You're simply ignoring the obvious: it seems you agree that billboards and sponsored VPN segments on YT videos are obviously ads. So we can ban those.
> That doesn’t mean we’re not allowed to have a discussion about it.
And I'm equally allowed to point out when what passes for "discussion" here is nakedly disingenuous pro-advertising FUD. Sorry, I just don't believe that you're too stupid to identify advertising when it's blatantly obvious. It's a compliment! You're intelligent!
Sure, there are some ambiguous situations, and that simply does not matter. Ban the obvious cases, then iterate to close further loopholes.
> I’m a hugely pro EU person, and support the vast majority of what they do. The Cookie Banner is a disaster and has just resulted in a massive step back for the Internet worldwide. The USB C charger rule missed the forest for the trees. Their stance on technology has been poor, misguided and misunderstood, and often pushes the needle towards US companies winning out.

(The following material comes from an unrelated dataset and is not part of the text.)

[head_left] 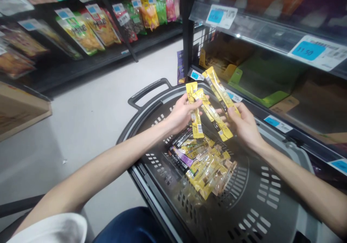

Is this the "discussion" you're talking about? It seems like you're just bringing up irrelevant stuff.
> That doesn’t mean we’re not allowed to have a discussion about it.
I would even go so far as to say that HN commenters are going to be the ones trying to evade/break/find the loopholes in whatever laws the legislators write.
> "Your suggestion is, unfortunately, not implementable."
How about trying it before giving up? Cookie banners were implementable. Laws requiring ID schemes are being implemented. Know-your-customer laws have been implemented. GDPR has been implemented. HIPPA and Sarbanes-Oxley have been implemented. Anti-pornography laws have been implemented despite the gotcha of "but but how will anyone tell what's porn and what isn't?".
"not making a decision" is a decision. Companies are exploiting advertising - trying to avoid doing anything that might be imperfect because it's hard is taking a position, and it's a position in favour of explotative advertising.